- Task
Everything in the records below must be repeated exactly, except the pictures.

- Exercise input
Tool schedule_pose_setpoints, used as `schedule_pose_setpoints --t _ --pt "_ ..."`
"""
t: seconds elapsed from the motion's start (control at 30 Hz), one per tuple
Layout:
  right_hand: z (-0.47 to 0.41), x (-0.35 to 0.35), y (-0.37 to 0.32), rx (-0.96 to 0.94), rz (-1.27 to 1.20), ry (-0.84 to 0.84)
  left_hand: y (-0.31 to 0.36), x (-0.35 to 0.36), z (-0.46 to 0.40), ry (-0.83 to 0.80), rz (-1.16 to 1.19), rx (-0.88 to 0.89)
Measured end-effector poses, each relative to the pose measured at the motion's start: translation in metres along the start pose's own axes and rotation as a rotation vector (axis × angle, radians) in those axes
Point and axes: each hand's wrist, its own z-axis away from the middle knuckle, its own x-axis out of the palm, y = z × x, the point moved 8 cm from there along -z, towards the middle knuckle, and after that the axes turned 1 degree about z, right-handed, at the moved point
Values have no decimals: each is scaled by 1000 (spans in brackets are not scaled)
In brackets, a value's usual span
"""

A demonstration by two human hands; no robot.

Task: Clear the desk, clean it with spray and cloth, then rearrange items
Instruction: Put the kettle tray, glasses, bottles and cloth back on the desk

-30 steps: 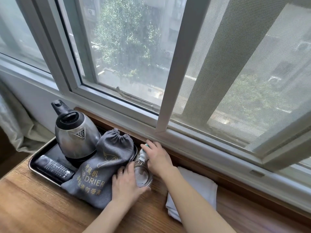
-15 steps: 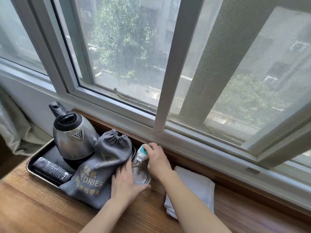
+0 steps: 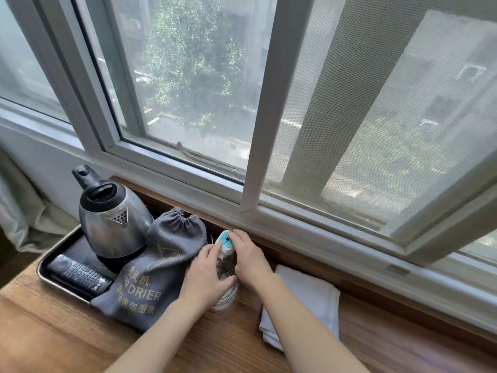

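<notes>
Leftmost, a pale curtain [image 3: 24,211] hangs by the wall, beside a wooden worktop [image 3: 53,340] that runs under a wide window [image 3: 188,103]. At the worktop's left end sits a dark metal tray [image 3: 45,267]. On the tray lies a black remote [image 3: 78,274], with a steel kettle [image 3: 113,224] standing on its base just behind it. Leaning against the kettle's right side is a grey drawstring bag [image 3: 153,273] printed with "DRIER" and gold characters; its lower end spills over the tray edge onto the worktop.

Next, just right of the bag, stands a clear spray bottle [image 3: 225,289] with a white and teal top [image 3: 225,242], close to the wooden ledge below the window. Both hands are on it. The left hand [image 3: 207,275] is curled round the bottle's near side, its fingertips up at the neck and its back touching the bag. The right hand [image 3: 248,255] grips from the far side, fingers bent over the top and against the nozzle. Both bare forearms reach in from the bottom edge.

Further right, touching the right forearm from this angle, a folded white cloth [image 3: 309,300] lies flat on the worktop against the ledge. Beyond it the wood runs on to the right edge, under a sliding mesh screen [image 3: 403,117] in the window
</notes>
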Motion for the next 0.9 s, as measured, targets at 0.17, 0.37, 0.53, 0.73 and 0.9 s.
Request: schedule_pose_setpoints --t 0.17,0.37,0.53,0.73,0.9 --pt "3 -1 0 4 -4 10 3 -1 0 16 39 0" --pt "19 -14 12 85 4 55 12 -7 6 24 12 9" --pt "46 -22 22 149 -1 76 25 -15 17 73 -51 52" --pt "96 -31 37 250 -12 127 57 -5 31 -74 -67 160" --pt "147 -36 48 353 -16 136 85 11 51 -256 -151 245"
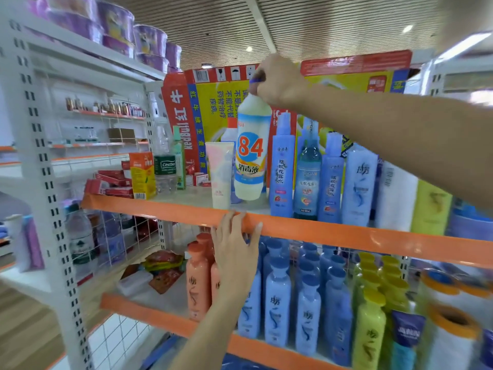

- Response
Tool schedule_pose_setpoints, used as `schedule_pose_setpoints --t _ --pt "_ ..."`
"""
t: seconds elapsed from the motion's start (control at 30 Hz), one per tuple
Layout:
  right_hand: z (-0.47 to 0.41), x (-0.35 to 0.35), y (-0.37 to 0.32), rx (-0.96 to 0.94), rz (-1.27 to 1.20), ry (-0.84 to 0.84)
  left_hand: y (-0.31 to 0.36), x (-0.35 to 0.36), z (-0.46 to 0.40), ry (-0.83 to 0.80), rz (-1.16 to 1.19), rx (-0.88 to 0.89)
Measured end-effector poses, each relative to the pose measured at the motion's start: translation in metres along the start pose's own axes and rotation as a rotation vector (axis × angle, radians) in those axes
Point and axes: each hand's wrist, its own z-axis away from the middle knuckle, its own x-axis out of the palm, y = z × x, the point moved 8 cm from there along -z, towards the middle knuckle, and after that the axes turned 1 degree about z, right-handed, at the moved point
Values have no decimals: each is scaled by 1000 (spans in brackets are not scaled)
In brackets, a value's usual span
"""

A demonstration by two human hands; no robot.

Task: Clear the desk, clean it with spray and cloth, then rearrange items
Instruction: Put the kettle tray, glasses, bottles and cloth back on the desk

-30 steps: 
-15 steps: 
+0 steps: 

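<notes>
Leftmost, a pale curtain [image 3: 24,211] hangs by the wall, beside a wooden worktop [image 3: 53,340] that runs under a wide window [image 3: 188,103]. At the worktop's left end sits a dark metal tray [image 3: 45,267]. On the tray lies a black remote [image 3: 78,274], with a steel kettle [image 3: 113,224] standing on its base just behind it. Leaning against the kettle's right side is a grey drawstring bag [image 3: 153,273] printed with "DRIER" and gold characters; its lower end spills over the tray edge onto the worktop.

Next, just right of the bag, stands a clear spray bottle [image 3: 225,289] with a white and teal top [image 3: 225,242], close to the wooden ledge below the window. Both hands are on it. The left hand [image 3: 207,275] is curled round the bottle's near side, its fingertips up at the neck and its back touching the bag. The right hand [image 3: 248,255] grips from the far side, fingers bent over the top and against the nozzle. Both bare forearms reach in from the bottom edge.

Further right, touching the right forearm from this angle, a folded white cloth [image 3: 309,300] lies flat on the worktop against the ledge. Beyond it the wood runs on to the right edge, under a sliding mesh screen [image 3: 403,117] in the window
</notes>
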Motion for the next 0.9 s, as measured, targets at 0.17, 0.37, 0.53, 0.73 and 0.9 s.
Request: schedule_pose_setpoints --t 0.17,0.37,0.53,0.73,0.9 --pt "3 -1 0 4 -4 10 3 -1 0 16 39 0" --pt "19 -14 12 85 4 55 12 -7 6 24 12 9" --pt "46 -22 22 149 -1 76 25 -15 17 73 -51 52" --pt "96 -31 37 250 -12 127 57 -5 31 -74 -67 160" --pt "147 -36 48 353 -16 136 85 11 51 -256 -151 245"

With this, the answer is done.